-- EXERCISE INSTRUCTIONS --
In your reply, print every line of the listing exactly and omit all images.

-- INFORMATION SUPPLIED --
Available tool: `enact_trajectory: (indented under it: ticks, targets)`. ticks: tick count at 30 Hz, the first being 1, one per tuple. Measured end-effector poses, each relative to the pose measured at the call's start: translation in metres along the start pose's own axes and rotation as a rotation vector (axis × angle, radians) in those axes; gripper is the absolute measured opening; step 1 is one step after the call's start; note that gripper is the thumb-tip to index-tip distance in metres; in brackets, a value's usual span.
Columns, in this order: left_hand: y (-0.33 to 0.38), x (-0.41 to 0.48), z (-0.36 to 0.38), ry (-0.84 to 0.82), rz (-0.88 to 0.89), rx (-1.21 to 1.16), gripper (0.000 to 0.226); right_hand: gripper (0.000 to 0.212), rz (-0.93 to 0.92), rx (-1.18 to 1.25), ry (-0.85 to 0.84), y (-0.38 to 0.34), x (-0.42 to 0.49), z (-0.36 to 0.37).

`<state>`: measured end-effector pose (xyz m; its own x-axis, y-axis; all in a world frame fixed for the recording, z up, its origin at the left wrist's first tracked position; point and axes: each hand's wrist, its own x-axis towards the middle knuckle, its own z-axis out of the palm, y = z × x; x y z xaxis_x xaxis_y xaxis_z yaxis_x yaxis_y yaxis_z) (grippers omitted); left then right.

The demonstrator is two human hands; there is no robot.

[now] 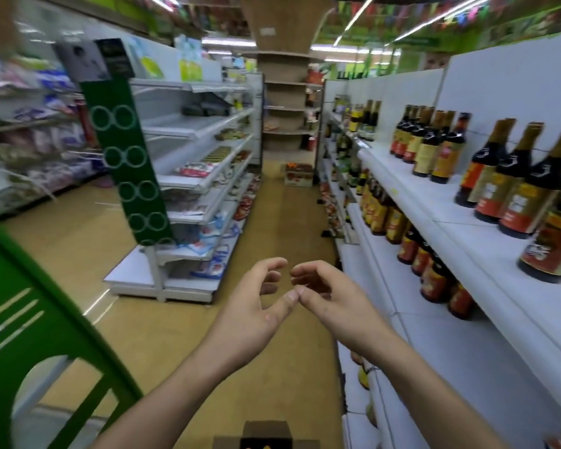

-- ANSWER SECTION --
Available tool: `enact_trajectory: (indented under it: ticks, targets)`. ticks: tick count at 30 Hz, the first being 1, one per tuple. Measured end-effector poses, each relative to the pose measured at the call's start: translation in metres along the start pose's own axes and rotation as a rotation vector (axis × angle, radians) in those axes; gripper is the absolute measured opening; step 1 is one step after the call's start; note that gripper is the thumb-tip to index-tip distance in metres; in brackets, a value's usual span.
Columns, in this order: left_hand: y (-0.33 to 0.38), x (-0.41 to 0.48), z (-0.36 to 0.38), ry (-0.84 to 0.82), rz (-0.88 to 0.89), rx (-1.21 to 1.16), gripper (0.000 to 0.226); right_hand: gripper (0.000 to 0.212), rz (-0.93 to 0.92), rx (-1.18 to 1.25), ry (-0.85 to 0.84), y (-0.38 to 0.34), x (-0.42 to 0.49), z (-0.36 to 0.37).

`<state>`: measured end-effector pose (xyz m; its own x-axis, y-axis; all in a world frame fixed for the recording, z up, its origin at the left wrist's first tracked position; point and axes: each hand's wrist, its own x-axis towards the middle knuckle, its own z-axis out of the palm, y = z × x; x y z xaxis_x xaxis_y xaxis_z yaxis_x yaxis_y yaxis_z) (grippers omitted); left then right.

The demonstrator is two human hands; there is no robot.

[now] 

What the exercise asked for is now done.